* _WORK TO BE COMPLETED_: Leave out the pictures, and retype the remaining data exactly.
START DATASET EXTRACT
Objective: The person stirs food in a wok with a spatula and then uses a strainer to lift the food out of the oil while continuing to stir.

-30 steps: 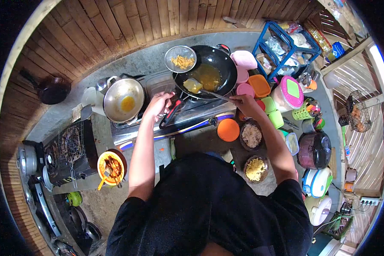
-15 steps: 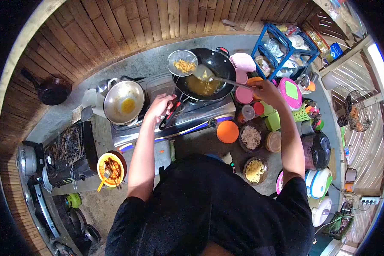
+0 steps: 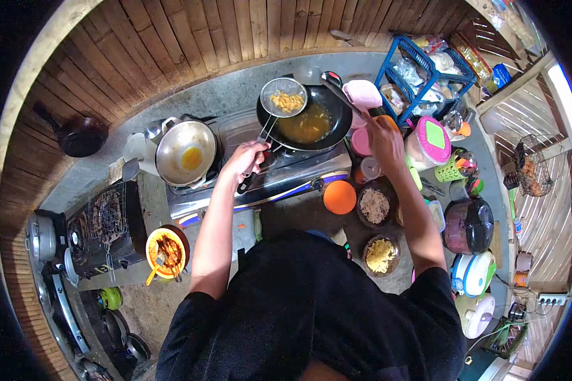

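My left hand [image 3: 249, 159] is closed around the handle of a wire mesh strainer [image 3: 285, 87], whose basket is over the left rim of a black wok [image 3: 338, 105]. Golden fried bits [image 3: 287, 101] lie in the mesh. Brownish oil [image 3: 306, 126] with small pieces fills the wok's bottom. In my right hand [image 3: 385, 143] is the handle of a spatula [image 3: 344, 94]; its flat blade is beyond the wok's far rim. The wok sits on a steel gas stove [image 3: 267, 187], with its black handle pointing toward me beneath my left hand.
Left on the stove stands a grey pan [image 3: 166, 152] with a little yellow oil. Nearer are an orange lid [image 3: 339, 197], a bowl of pale shreds [image 3: 380, 255] and one of pinkish crumbs [image 3: 374, 206]. A blue rack [image 3: 388, 63] and pink-lidded container [image 3: 433, 141] stand right.
The strainer has shifted right, further over the wok. The spatula's blade has come up from the oil to the far rim, and my right hand has moved slightly nearer me.
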Available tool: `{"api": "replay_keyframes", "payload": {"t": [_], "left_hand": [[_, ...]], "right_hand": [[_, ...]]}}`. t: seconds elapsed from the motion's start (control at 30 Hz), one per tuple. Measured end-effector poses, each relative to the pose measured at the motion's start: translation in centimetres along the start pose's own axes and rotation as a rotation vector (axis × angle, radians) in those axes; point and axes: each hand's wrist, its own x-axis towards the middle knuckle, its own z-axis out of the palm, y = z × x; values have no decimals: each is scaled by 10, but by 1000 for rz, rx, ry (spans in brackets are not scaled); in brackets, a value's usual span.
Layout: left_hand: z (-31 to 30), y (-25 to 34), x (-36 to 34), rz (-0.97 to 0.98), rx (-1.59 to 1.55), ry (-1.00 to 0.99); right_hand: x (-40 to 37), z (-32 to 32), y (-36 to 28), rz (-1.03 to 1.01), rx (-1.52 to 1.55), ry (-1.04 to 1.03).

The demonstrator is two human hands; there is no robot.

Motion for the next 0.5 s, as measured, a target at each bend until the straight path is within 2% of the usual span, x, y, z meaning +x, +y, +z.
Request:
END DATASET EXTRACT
* _PROBLEM SOLUTION_:
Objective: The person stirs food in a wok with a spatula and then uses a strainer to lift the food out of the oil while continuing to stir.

-30 steps: 
-15 steps: 
+0 steps: 

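My left hand [image 3: 249, 159] is closed around the handle of a wire mesh strainer [image 3: 285, 87], whose basket is over the left rim of a black wok [image 3: 338, 105]. Golden fried bits [image 3: 287, 101] lie in the mesh. Brownish oil [image 3: 306, 126] with small pieces fills the wok's bottom. In my right hand [image 3: 385, 143] is the handle of a spatula [image 3: 344, 94]; its flat blade is beyond the wok's far rim. The wok sits on a steel gas stove [image 3: 267, 187], with its black handle pointing toward me beneath my left hand.
Left on the stove stands a grey pan [image 3: 166, 152] with a little yellow oil. Nearer are an orange lid [image 3: 339, 197], a bowl of pale shreds [image 3: 380, 255] and one of pinkish crumbs [image 3: 374, 206]. A blue rack [image 3: 388, 63] and pink-lidded container [image 3: 433, 141] stand right.
The strainer has shifted right, further over the wok. The spatula's blade has come up from the oil to the far rim, and my right hand has moved slightly nearer me.
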Available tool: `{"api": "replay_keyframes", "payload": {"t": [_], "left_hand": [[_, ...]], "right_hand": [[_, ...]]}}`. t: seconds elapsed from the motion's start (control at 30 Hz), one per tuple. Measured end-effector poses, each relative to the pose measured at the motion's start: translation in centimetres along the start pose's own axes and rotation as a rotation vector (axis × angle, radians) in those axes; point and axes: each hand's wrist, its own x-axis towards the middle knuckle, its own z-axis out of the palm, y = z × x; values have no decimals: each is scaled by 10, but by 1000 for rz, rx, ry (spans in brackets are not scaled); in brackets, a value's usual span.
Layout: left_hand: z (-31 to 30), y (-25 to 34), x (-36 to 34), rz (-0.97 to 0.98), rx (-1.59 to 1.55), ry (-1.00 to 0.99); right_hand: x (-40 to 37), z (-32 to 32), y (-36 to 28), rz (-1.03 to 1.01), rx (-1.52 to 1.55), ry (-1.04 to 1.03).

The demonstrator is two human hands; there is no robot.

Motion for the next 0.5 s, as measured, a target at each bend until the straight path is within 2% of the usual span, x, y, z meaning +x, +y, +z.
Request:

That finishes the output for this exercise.